Unijne rozwiązania przeciwko oszustwom podatkowym

Co proponuje Komisja Europejska dla zwalczania przestępstw podatkowych i jakie będą kierunki zmian w unijnych regulacjach fiskalnych – mówi Algirdas Šemeta, komisarz UE ds. podatków, unii celnej, audytu i zwalczania nadużyć finansowych w rozmowie z Pawłem Rochowiczem

Publikacja: 26.11.2012 09:11

Algirdas Šemeta, komisarz UE ds. podatków, unii celnej, audytu i zwalczania nadużyć finansowych

Algirdas Šemeta, komisarz UE ds. podatków, unii celnej, audytu i zwalczania nadużyć finansowych

Foto: materiały prasowe

Rz: Jaki realny wpływ na rzeczywistość ma unijny komisarz zajmujący się podatkami?
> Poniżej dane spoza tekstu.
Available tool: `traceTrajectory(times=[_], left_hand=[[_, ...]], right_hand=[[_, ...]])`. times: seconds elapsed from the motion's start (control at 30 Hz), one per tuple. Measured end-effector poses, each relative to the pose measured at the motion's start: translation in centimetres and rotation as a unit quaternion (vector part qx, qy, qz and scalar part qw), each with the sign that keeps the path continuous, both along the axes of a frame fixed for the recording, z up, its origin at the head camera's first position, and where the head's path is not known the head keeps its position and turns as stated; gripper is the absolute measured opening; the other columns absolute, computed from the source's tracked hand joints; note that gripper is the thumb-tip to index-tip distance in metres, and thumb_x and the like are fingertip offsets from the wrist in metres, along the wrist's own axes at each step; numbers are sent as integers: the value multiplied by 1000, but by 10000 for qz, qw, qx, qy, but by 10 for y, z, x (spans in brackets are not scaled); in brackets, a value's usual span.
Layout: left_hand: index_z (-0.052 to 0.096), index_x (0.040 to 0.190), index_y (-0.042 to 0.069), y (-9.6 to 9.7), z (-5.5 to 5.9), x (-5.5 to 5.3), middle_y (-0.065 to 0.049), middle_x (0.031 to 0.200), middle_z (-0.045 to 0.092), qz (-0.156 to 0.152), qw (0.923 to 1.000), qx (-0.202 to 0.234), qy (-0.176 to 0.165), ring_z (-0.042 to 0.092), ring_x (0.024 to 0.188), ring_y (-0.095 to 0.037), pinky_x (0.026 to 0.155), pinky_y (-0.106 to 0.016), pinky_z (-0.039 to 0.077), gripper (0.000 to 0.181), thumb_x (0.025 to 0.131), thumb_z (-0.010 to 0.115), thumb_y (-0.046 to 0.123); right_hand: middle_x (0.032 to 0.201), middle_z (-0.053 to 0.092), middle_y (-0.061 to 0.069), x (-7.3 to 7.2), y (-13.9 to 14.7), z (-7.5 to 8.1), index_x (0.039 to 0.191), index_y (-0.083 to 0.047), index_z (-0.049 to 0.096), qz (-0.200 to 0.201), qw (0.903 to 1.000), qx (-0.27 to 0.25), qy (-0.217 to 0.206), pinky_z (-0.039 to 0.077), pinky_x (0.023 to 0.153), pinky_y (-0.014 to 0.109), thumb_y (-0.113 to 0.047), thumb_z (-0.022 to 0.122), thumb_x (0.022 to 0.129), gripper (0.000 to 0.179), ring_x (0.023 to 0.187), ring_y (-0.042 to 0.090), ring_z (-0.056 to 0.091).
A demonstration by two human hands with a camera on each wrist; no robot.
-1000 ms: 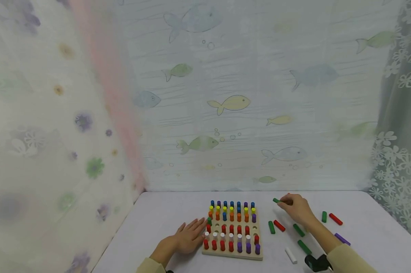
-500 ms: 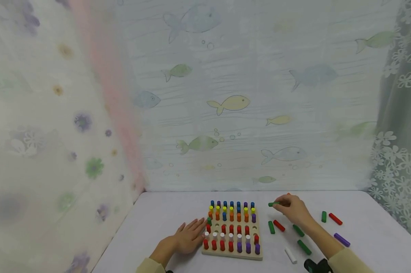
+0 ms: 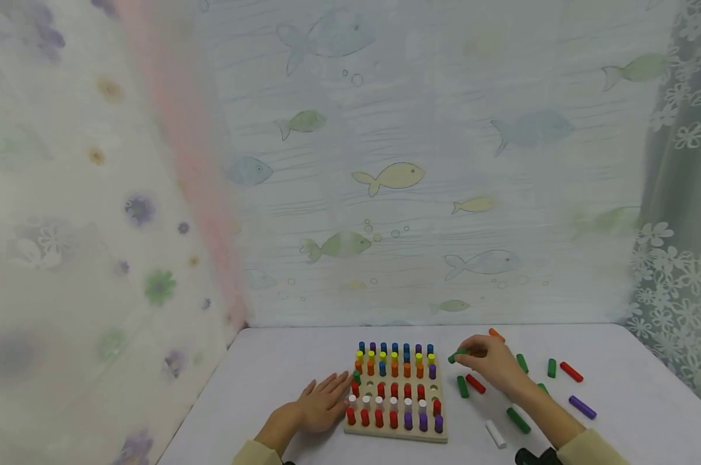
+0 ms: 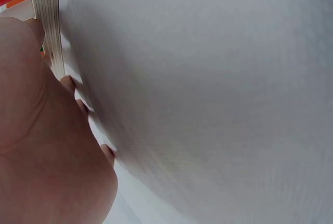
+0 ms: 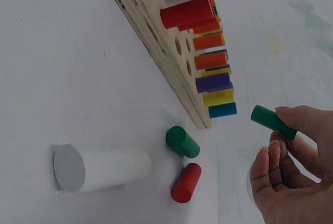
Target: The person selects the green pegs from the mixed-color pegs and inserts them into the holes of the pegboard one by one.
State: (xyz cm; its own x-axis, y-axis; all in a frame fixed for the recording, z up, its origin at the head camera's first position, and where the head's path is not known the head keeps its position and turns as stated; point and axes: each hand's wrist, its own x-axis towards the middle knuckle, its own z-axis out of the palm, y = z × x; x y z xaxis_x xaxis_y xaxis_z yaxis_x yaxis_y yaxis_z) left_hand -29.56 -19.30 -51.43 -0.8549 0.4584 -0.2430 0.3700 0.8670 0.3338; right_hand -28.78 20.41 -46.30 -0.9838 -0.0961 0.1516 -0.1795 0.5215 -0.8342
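A wooden pegboard [image 3: 397,434] carries rows of blue, yellow, orange, red, white and purple pegs, with bare holes in its middle rows. My left hand [image 3: 325,403] lies flat with straight fingers against the board's left edge; in the left wrist view the palm [image 4: 47,130] hides part of the board's side. Off the board's right side, my right hand [image 3: 492,365] pinches a green peg [image 5: 273,121] between thumb and index finger, held above the table. A single green peg [image 3: 357,376] stands at the left end of a middle row.
Right of the board lie a green peg [image 3: 463,387], a red peg [image 3: 475,383] and a white peg [image 3: 495,434]. Farther right are several green pegs, another red peg [image 3: 572,372] and a purple peg [image 3: 583,407]. An orange peg [image 3: 497,334] lies at the back.
My right hand has moved left and slightly nearer with the green peg, uncovering pegs behind it. The left hand and the board have stayed in place.
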Motion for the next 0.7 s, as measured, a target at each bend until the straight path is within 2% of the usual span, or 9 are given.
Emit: traceTrajectory(times=[0.1,0.2,0.37,0.53,0.7], left_hand=[[24,165,28,2,6,2,2,170,23,-14,10000,-56,-61,16,157,-28,122,-67,8,69,106,30,63],[22,165,28,3,10,4,2,171,22,-49,9999,-81,-111,15,158,-28,121,-68,8,69,106,29,63],[22,165,29,1,8,4,2,170,22,-90,9999,-46,-58,15,158,-28,121,-68,10,68,106,29,63],[24,164,26,4,16,8,2,170,23,-53,9998,-154,-61,16,157,-28,121,-67,10,66,108,32,58],[28,164,24,8,25,13,2,169,26,-3,9997,-255,-37,20,157,-27,122,-64,13,63,108,36,53]], right_hand=[[90,67,3,1,-5,1,100,-6,71,25,9999,-100,-74,52,72,30,-17,78,91,16,83,18,61],[89,67,3,3,-10,1,100,-4,71,210,9996,-188,-38,53,68,28,-16,78,91,16,81,18,61],[90,69,3,3,-17,3,102,-3,72,444,9986,-299,-38,54,67,26,-16,78,92,18,82,18,63],[91,68,1,5,-24,6,104,-5,73,486,9987,-153,-2,53,67,27,-18,77,92,18,84,18,62],[92,69,0,9,-31,8,105,-4,74,689,9973,16,238,54,70,25,-19,76,94,19,85,16,63]])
Algirdas Šemeta, komisarz UE ds. podatków, unii celnej, audytu i zwalczania nadużyć finansowych:

Obecny kryzys finansowy bardzo wyraźnie ujawnił, jak wiele jest jeszcze do zrobienia w dziedzinie koordynacji polityki podatkowej krajów członkowskich UE. Decyzje podejmowane w jednym państwie członkowskim mogą mieć znaczący wpływ na sytuację w innych krajach Unii. Władze poszczególnych krajów zdają sobie z tego sprawę. Dlatego moja rola wzrasta. Wystarczy spojrzeć na podatkowe propozycje Komisji składane w ostatnim czasie. Mamy sporo pracy w tym zakresie, a naszym celem jest poprawa systemu podatkowego Unii, by był bardziej konkurencyjny w stosunku do innych krajów i rejonów świata. Jak wspomniałem, kryzys jest okazją do zmierzenia się z takimi problemami na poziomie zarówno unijnym, jak i krajowym. Jednym z narzędzi jest tzw. semestr europejski, czyli zestaw rekomendacji dla krajów członkowskich, także w obszarze lepszej koordynacji polityki podatkowej.

Ale głośniej jest o propozycji wprowadzenia podatku od transakcji finansowych. Tylko 11 państw zgodziło się, by pracować nad wprowadzeniem u siebie takiej daniny. Ma ona przynieść im rocznie 57 mld euro wpływów. Co to może oznaczać dla tych państw, które go nie wprowadzą – w tym dla Polski czy Litwy?

Spodziewam się, że nawet jeśli podatek ten wprowadzi tylko 11 państw, poprawi to efektywność wspólnego rynku. Wiele państw, np. Węgry, podjęło już decyzję o wprowadzeniu takiego podatku niezależnie od propozycji Komisji. Inne pracują nad podobnymi rozwiązaniami. Korzyści mogą wynikać z tego, że nawet jeśli 11 krajów przyjmie podobny system, a pozostałe 16 nie – to będziemy mieli 17 zamiast 27 różnych systemów. Trzeba też pamiętać, że zaproszenie do współpracy jest otwarte. Dziś ideę podatku popiera 11 krajów, ale to nie znaczy, że nie będzie ich więcej. Polska też jest zaproszona do tego klubu.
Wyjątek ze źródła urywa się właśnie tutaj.